** Instructions for the task **
Please output the listing exactly as it stands, but omit any images.
(Recorded information)
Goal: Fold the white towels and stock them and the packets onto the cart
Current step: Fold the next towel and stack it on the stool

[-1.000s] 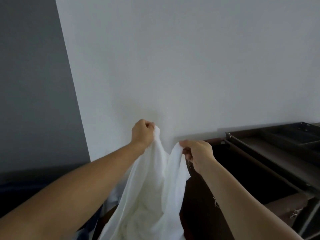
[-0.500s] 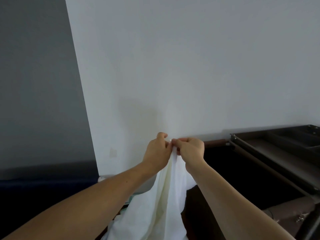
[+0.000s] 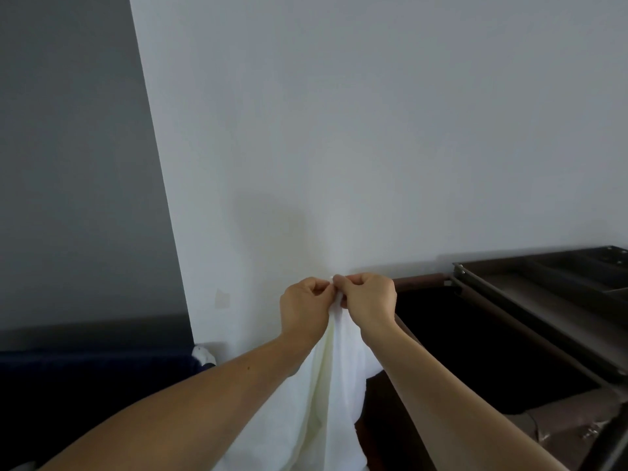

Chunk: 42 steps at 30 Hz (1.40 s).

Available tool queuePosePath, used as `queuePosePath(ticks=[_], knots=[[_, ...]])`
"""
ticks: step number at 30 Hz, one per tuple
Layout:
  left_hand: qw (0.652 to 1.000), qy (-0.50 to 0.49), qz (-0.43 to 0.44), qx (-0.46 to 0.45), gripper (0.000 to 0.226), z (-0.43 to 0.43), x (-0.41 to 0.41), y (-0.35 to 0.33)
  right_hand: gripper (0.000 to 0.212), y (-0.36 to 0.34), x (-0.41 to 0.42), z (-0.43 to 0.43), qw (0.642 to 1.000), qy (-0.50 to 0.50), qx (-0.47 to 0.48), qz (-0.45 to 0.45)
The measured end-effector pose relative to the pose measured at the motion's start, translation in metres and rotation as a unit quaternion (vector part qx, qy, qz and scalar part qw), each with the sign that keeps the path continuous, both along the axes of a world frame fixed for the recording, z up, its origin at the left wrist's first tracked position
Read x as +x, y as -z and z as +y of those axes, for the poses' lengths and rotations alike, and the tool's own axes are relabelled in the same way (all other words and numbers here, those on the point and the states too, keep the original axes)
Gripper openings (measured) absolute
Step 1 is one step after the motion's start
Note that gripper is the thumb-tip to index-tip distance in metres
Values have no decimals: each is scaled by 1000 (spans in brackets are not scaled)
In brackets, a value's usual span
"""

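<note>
1. Two hands meet just left of the cart [image 3: 550, 300]. The left hand [image 3: 304, 309] and the right hand [image 3: 368, 302] have their fingertips together, and each pinches the top edge of the white towel [image 3: 326, 385] between thumb and curled fingers.
2. From that pinch the white towel hangs straight down, doubled on itself in long, soft vertical folds. Its lower part leaves the bottom of the view, so the hem is hidden.
3. The towel's right fold hangs in front of the dark bin [image 3: 475, 341] at the cart's left end. Whether they touch cannot be told.
4. The cart's divided top tray lies well right of the hands, and its rail slants toward the lower right.
5. Left of the cart, a plain white wall [image 3: 339, 130] rises behind the hands, with open air above them. Farther left stand a grey wall [image 3: 68, 164] and a low dark blue surface [image 3: 85, 385].
</note>
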<state>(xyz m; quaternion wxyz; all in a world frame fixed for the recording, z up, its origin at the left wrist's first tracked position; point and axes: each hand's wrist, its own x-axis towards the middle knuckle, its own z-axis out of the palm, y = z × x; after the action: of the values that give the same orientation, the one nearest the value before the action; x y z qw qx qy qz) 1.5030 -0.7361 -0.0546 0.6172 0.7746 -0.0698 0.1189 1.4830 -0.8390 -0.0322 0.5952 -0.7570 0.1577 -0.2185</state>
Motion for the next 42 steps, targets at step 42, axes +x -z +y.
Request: queuePosePath(ticks=[42], knots=[[971, -104, -187, -111, 10, 71, 113, -176, 48, -5, -9, -78, 697, -133, -702, -55]])
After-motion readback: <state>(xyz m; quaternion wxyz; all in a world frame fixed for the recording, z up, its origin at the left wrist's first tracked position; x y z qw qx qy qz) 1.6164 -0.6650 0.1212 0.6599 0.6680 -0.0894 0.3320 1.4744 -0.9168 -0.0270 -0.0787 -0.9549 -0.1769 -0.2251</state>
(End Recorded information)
** Task result **
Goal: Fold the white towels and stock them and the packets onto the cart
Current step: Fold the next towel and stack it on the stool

[-1.000s] 
[-0.500s] 
[+0.000s] 

Chunk: 42 steps at 30 Hz (1.40 s).

Available tool queuePosePath, used as `queuePosePath(ticks=[_], knots=[[_, ...]])`
"""
ticks: step number at 30 Hz, one per tuple
Layout:
  left_hand: qw (0.652 to 1.000), qy (-0.50 to 0.49), qz (-0.43 to 0.44), qx (-0.46 to 0.45), gripper (0.000 to 0.226), z (-0.43 to 0.43), x (-0.41 to 0.41), y (-0.35 to 0.33)
  right_hand: gripper (0.000 to 0.212), y (-0.36 to 0.34), x (-0.41 to 0.42), z (-0.43 to 0.43), qw (0.642 to 1.000), qy (-0.50 to 0.50), qx (-0.47 to 0.48), qz (-0.45 to 0.45)
The measured end-effector pose relative to the pose measured at the motion's start, translation in metres and rotation as a unit quaternion (vector part qx, qy, qz and scalar part qw), each with the sign that keeps the path continuous, both along the axes of a world frame fixed for the recording, z up, its origin at the left wrist's first tracked position
Read x as +x, y as -z and z as +y of those axes, for the poses' lengths and rotations alike, and the tool's own axes are relabelled in the same way (all other words and numbers here, those on the point and the states too, keep the original axes)
Gripper openings (measured) absolute
Step 1 is one step after the motion's start
Note that gripper is the thumb-tip to index-tip distance in metres
Values have no decimals: each is scaled by 1000 (spans in brackets are not scaled)
In brackets, a value's usual span
"""

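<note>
1. Two hands meet just left of the cart [image 3: 550, 300]. The left hand [image 3: 304, 309] and the right hand [image 3: 368, 302] have their fingertips together, and each pinches the top edge of the white towel [image 3: 326, 385] between thumb and curled fingers.
2. From that pinch the white towel hangs straight down, doubled on itself in long, soft vertical folds. Its lower part leaves the bottom of the view, so the hem is hidden.
3. The towel's right fold hangs in front of the dark bin [image 3: 475, 341] at the cart's left end. Whether they touch cannot be told.
4. The cart's divided top tray lies well right of the hands, and its rail slants toward the lower right.
5. Left of the cart, a plain white wall [image 3: 339, 130] rises behind the hands, with open air above them. Farther left stand a grey wall [image 3: 68, 164] and a low dark blue surface [image 3: 85, 385].
</note>
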<state>(xyz m; quaternion wxyz; all in a world frame fixed for the recording, z up, its origin at the left wrist's first tracked position; point and axes: each hand's wrist, its own x-axis towards the middle knuckle, its own z-axis out of the palm, y = z × x; after the action: of the values that give the same orientation, the one nearest the value before the action; x y z qw qx qy qz) 1.5030 -0.7361 -0.0546 0.6172 0.7746 -0.0698 0.1189 1.4830 -0.8390 -0.0322 0.5952 -0.7570 0.1577 -0.2185</state>
Motion for the next 42 steps, targets at step 42, axes +x -z +y.
Request: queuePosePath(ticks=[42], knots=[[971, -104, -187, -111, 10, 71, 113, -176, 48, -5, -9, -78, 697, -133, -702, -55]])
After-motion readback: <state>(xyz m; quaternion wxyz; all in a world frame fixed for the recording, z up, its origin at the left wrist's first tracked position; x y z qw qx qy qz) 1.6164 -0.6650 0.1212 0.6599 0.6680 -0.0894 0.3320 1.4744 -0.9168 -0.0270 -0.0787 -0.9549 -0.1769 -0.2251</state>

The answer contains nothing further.